SECTION 15. Amendment to Exhibit A. Exhibit A to the Credit Agreement is hereby amended and restated to read in its entirety as set forth in Exhibit A hereto.
SECTION 16. Waiver. From the Delayed Draw Incremental Closing Date until the Delayed Draw Termination Date, the Lenders party hereto (including the Incremental Lenders) hereby waive the requirements in clauses (ii), (iii) and (iv) of Section 2.20(a) of the Credit Agreement solely with respect to the Delayed Draw Facility; provided that such waivers shall automatically expire on the Delayed Draw Termination Date if the Delayed Draw Funding Date has not occurred, with the same effect as if such waivers had not become effective on the Delayed Draw Incremental Closing Date.
SECTION 17. Conditions Precedent to the Effectiveness of the Amendment. This Amendment shall become effective as of the first date on which each of the following conditions is satisfied (or waived by the Lenders party hereto (including the Incremental Lenders)):
(a) The Administrative Agent (or its counsel) shall have received from each party hereto (including the consent of Lenders constituting the Required Lenders) either (A) a counterpart of this Amendment signed on behalf of such party or (B) written evidence satisfactory to the Administrative Agent (which may include facsimile or electronic transmission (including Adobe pdf file) of a signed signature page of this Amendment ) that such party has signed a counterpart of this Amendment.
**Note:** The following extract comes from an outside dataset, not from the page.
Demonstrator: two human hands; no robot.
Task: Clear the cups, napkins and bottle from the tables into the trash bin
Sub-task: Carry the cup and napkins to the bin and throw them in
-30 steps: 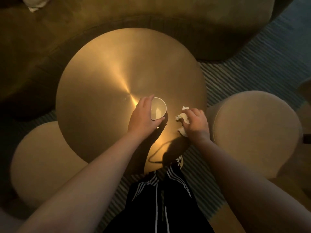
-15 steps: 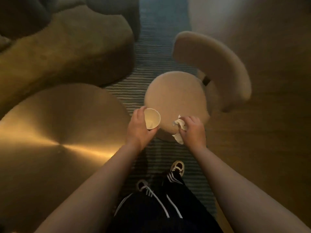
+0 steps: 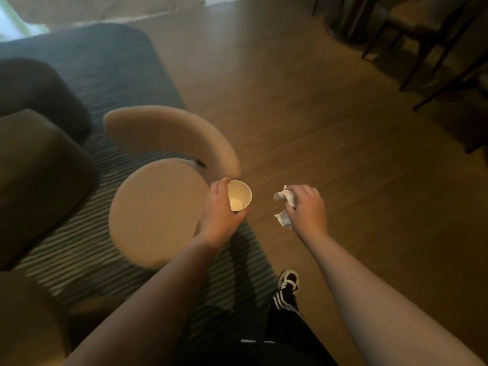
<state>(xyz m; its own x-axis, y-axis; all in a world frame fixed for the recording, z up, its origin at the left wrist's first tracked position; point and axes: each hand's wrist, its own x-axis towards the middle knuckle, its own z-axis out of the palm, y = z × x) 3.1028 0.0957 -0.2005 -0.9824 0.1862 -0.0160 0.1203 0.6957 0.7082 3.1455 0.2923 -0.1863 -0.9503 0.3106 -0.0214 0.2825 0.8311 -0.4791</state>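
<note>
My left hand [image 3: 219, 215] grips a white paper cup [image 3: 239, 195] upright, its open mouth facing the camera and its inside looking empty. It hovers over the edge of a striped rug beside a round beige chair. My right hand [image 3: 306, 210] holds a crumpled white napkin [image 3: 284, 207], with paper sticking out above and below the fingers, over bare wooden floor. No trash bin and no bottle show in this view.
A beige chair with a round seat [image 3: 155, 210] and curved backrest [image 3: 169, 133] stands left of my hands on the striped rug [image 3: 111, 75]. Dark sofa cushions [image 3: 39, 175] fill the left side. Dark wooden chair legs [image 3: 422, 48] stand at the top right on the wooden floor [image 3: 330, 114].
I have turned away from the round golden table, which has left the view. Both hands carried the cup and napkin along, and now hang over rug edge and wooden floor.
</note>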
(b)The Administrative Agent shall have received an opinion (addressed to the Administrative Agent and the Lenders and dated the Delayed Draw Incremental Closing Date) from each of (i) Xxxxxxxx & Xxxxx LLP, New York counsel to the Loan Parties and (ii) local counsel in the Cayman Islands and, in the case of each such opinion required by this paragraph, in form and substance reasonably satisfactory to the Administrative Agent and consistent with prior opinions provided to the Administrative Agent by counsel to the Loan Parties, covering such other matters relating to TopCo, the Loan Parties, the Loan Documents or the Amendment Transactions as the Administrative Agent shall reasonably request. Each of Parent and the Borrower hereby requests such counsel to deliver such opinions.
(c)The Administrative Agent shall have received such documents and certificates as the Administrative Agent may reasonably request relating to the organization, existence and good standing of TopCo and each Loan Party, the authorization of the Amendment Transactions and any other legal matters relating to TopCo, the Loan Parties, the Loan Documents or the Amendment Transactions (including information required by the Act), all in form and substance reasonably satisfactory to the Administrative Agent and its counsel.
(d)The representations and warranties of TopCo and each Loan Party set forth in the Loan Documents (including this Amendment) that are qualified by “materiality”, “Material Adverse Effect” or similar language shall be true and correct, and the representations and warranties that are not so qualified shall be true and correct in all material respects, in each case on and as of the Delayed Draw Incremental Closing Date (other than with respect to any representation and warranty that expressly relates to an earlier date, in which case such representation and warranty shall be true and correct, or true and correct in all material respects, as the case may be, as of such earlier date).
(e)At the time of and immediately after giving effect to the effectiveness of this Amendment, no Default shall have occurred and be continuing.
(f)TopCo shall have entered into a reaffirmation agreement (the “TopCo Reaffirmation Agreement”), in form and substance reasonably acceptable to the Administrative Agent.
(g)The Incremental Lenders shall have received all documentation and other information required by bank regulatory authorities under applicable “know your customer” and anti-money laundering rules and regulations, including the USA PATRIOT Act.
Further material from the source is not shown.